Your instructions:
Set out exactly, line by line, the stretch of data below that begins at the line containing "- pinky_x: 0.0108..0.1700" and ends at the line containing "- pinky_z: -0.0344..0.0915", with both ends kept.

Stored records:
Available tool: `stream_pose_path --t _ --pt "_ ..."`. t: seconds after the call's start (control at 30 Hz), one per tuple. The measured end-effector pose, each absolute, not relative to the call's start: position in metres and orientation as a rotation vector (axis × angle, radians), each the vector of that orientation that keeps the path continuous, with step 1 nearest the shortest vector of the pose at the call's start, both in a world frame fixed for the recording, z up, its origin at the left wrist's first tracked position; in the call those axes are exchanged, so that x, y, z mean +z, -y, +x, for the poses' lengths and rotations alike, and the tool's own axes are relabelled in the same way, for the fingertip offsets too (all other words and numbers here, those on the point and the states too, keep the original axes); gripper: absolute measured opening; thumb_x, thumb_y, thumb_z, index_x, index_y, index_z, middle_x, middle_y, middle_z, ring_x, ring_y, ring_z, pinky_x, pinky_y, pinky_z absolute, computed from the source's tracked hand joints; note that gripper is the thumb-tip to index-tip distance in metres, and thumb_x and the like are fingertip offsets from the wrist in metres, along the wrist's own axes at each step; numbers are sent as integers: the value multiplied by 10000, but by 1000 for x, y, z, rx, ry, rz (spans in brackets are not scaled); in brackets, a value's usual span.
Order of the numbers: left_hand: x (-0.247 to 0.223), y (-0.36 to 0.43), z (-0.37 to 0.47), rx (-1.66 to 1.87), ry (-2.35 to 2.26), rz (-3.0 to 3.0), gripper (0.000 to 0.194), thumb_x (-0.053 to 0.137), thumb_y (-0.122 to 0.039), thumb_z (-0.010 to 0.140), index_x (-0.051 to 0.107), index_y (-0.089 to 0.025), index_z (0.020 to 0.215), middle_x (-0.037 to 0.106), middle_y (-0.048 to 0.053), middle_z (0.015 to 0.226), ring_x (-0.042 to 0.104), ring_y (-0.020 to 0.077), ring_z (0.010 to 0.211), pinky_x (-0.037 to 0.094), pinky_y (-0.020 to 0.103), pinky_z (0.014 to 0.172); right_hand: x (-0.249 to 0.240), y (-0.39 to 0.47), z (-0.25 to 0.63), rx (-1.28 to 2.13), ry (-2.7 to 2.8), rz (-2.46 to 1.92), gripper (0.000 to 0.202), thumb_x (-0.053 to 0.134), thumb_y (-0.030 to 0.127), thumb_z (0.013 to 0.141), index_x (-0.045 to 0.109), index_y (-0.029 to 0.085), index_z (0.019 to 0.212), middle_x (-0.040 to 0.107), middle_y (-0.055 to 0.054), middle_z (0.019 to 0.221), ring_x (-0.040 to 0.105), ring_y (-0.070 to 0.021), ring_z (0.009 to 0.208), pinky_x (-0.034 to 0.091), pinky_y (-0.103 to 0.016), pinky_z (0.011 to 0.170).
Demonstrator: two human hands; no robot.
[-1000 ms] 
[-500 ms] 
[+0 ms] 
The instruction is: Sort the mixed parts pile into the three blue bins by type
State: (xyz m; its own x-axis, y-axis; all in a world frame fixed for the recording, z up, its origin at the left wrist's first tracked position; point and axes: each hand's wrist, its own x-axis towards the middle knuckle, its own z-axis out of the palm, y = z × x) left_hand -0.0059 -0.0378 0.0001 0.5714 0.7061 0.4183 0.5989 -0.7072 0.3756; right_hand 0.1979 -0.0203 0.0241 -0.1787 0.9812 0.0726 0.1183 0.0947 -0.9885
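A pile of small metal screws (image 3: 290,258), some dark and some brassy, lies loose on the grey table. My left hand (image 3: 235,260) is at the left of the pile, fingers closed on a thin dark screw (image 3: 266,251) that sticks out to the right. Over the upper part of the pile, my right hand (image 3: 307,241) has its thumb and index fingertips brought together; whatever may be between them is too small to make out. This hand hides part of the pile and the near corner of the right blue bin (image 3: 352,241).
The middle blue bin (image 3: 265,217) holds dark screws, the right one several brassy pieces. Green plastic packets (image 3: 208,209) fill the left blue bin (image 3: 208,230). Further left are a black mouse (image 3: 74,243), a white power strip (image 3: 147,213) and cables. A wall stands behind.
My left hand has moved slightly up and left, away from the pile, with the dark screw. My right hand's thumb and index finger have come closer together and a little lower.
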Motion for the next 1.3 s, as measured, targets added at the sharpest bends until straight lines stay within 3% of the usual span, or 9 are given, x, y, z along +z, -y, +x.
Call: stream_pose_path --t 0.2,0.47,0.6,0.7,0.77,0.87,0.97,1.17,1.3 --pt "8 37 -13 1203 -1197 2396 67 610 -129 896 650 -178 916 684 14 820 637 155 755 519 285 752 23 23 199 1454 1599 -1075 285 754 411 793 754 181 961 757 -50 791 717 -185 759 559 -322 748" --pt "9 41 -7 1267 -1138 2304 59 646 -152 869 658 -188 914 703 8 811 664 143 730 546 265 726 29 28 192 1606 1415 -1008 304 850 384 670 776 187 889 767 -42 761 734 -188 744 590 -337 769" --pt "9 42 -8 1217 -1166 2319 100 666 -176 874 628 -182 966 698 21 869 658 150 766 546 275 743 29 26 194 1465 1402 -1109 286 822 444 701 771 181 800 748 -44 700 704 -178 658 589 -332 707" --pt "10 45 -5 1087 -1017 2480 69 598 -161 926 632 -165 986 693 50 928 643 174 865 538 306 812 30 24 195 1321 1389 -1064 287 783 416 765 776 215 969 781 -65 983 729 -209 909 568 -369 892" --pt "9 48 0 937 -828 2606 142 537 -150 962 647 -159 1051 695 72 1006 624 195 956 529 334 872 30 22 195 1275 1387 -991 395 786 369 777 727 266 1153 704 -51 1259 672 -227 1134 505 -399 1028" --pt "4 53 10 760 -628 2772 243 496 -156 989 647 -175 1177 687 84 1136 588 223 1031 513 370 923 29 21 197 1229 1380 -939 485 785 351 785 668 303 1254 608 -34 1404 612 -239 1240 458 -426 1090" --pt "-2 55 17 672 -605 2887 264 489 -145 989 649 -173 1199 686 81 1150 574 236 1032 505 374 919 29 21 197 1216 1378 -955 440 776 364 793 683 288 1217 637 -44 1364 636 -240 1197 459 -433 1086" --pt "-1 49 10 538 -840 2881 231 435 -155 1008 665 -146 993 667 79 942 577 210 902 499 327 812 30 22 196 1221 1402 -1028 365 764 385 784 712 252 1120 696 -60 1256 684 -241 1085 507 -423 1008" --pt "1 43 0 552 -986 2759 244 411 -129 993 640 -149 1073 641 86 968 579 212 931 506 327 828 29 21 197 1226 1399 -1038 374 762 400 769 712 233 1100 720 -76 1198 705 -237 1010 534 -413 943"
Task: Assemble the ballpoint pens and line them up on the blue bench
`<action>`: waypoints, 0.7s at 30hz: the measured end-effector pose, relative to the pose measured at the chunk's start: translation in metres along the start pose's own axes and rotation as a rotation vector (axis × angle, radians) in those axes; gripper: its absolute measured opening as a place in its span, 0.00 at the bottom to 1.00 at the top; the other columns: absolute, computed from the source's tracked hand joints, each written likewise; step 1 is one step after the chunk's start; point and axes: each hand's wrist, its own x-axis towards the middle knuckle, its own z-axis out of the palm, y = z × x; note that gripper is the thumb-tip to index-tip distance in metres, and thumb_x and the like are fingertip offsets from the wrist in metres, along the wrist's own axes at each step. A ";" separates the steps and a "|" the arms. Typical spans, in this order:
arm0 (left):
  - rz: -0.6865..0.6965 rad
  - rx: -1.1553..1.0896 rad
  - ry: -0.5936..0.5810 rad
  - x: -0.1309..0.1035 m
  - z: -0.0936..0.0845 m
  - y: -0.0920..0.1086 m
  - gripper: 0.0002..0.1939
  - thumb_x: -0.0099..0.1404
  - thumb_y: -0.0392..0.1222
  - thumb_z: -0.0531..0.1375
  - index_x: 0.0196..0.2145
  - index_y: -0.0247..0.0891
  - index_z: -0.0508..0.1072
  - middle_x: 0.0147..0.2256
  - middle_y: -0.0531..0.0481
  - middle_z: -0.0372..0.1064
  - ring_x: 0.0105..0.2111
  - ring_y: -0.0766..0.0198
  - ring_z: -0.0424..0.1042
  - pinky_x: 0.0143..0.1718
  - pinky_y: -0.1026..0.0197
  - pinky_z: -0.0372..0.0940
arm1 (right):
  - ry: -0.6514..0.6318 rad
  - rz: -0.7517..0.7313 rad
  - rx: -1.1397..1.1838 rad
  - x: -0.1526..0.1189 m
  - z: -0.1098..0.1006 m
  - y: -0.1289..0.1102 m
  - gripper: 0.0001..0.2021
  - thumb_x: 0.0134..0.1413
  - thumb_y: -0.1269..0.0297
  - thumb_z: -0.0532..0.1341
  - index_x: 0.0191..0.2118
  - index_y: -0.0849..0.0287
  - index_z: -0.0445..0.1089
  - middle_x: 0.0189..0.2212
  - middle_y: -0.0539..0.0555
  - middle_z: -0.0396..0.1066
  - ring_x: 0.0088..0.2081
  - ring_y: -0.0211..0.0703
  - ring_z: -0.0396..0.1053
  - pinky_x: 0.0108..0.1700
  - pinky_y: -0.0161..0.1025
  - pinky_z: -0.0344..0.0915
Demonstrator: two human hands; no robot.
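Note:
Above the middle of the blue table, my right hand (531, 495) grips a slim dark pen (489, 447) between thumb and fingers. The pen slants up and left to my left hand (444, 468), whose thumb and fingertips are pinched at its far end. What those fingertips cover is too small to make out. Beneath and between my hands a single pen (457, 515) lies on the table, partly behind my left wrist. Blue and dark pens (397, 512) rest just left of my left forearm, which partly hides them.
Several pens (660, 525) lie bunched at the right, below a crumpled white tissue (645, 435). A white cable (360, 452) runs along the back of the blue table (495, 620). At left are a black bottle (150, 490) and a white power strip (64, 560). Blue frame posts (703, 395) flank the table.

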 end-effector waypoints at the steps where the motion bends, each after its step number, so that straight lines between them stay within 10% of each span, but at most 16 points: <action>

Answer:
  - pinky_x: 0.0108..0.1700
  - pinky_y: -0.0161..0.1025
  - pinky_z: -0.0344..0.0915

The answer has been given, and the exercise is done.